* [YOUR INSTRUCTIONS]: Report, as a bare number, how many lines in the data contain "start".

** Opening ENTRIES SHOWN block **

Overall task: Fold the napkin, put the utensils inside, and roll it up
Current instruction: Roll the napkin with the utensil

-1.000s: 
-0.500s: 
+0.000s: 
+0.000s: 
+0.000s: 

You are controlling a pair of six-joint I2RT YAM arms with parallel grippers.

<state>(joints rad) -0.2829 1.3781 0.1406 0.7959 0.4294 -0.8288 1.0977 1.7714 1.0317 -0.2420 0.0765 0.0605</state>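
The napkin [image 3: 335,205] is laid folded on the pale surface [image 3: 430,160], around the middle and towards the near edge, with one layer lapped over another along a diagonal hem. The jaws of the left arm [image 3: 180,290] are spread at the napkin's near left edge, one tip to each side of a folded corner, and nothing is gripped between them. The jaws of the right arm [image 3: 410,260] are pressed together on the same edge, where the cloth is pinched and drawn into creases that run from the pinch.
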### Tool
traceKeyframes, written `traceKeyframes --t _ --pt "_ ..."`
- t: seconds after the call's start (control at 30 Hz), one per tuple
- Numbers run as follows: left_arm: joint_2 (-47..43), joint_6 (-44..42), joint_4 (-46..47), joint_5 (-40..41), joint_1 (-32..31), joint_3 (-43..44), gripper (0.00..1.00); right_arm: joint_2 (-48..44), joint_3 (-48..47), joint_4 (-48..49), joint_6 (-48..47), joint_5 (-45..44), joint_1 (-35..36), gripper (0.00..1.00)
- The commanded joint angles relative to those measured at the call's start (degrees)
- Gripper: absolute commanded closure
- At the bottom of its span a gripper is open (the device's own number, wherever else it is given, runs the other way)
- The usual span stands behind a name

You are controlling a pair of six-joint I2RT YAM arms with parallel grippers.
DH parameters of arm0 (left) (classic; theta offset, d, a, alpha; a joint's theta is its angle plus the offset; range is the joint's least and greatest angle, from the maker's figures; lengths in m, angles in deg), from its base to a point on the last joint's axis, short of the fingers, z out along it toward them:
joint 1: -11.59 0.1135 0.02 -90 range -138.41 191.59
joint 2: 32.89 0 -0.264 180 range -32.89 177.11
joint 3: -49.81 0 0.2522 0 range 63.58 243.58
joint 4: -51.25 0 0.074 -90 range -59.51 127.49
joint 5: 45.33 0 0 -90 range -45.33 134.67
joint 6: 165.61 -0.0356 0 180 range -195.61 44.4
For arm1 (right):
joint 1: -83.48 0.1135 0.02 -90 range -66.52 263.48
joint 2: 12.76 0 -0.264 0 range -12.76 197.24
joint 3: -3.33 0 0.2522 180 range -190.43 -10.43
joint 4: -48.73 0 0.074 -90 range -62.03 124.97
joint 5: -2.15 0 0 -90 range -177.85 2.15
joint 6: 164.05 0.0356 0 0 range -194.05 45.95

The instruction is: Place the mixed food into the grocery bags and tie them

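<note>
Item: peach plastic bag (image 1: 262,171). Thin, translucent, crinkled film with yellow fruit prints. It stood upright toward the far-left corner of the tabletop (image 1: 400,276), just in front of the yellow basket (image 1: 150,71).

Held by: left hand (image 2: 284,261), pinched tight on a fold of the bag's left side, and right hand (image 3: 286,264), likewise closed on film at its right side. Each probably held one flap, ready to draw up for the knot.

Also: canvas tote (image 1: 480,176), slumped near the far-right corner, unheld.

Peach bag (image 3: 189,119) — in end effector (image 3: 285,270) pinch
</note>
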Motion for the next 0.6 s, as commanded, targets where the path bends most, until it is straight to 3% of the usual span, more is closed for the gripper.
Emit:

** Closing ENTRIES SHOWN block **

* [RESULT OF THE EXERCISE]: 2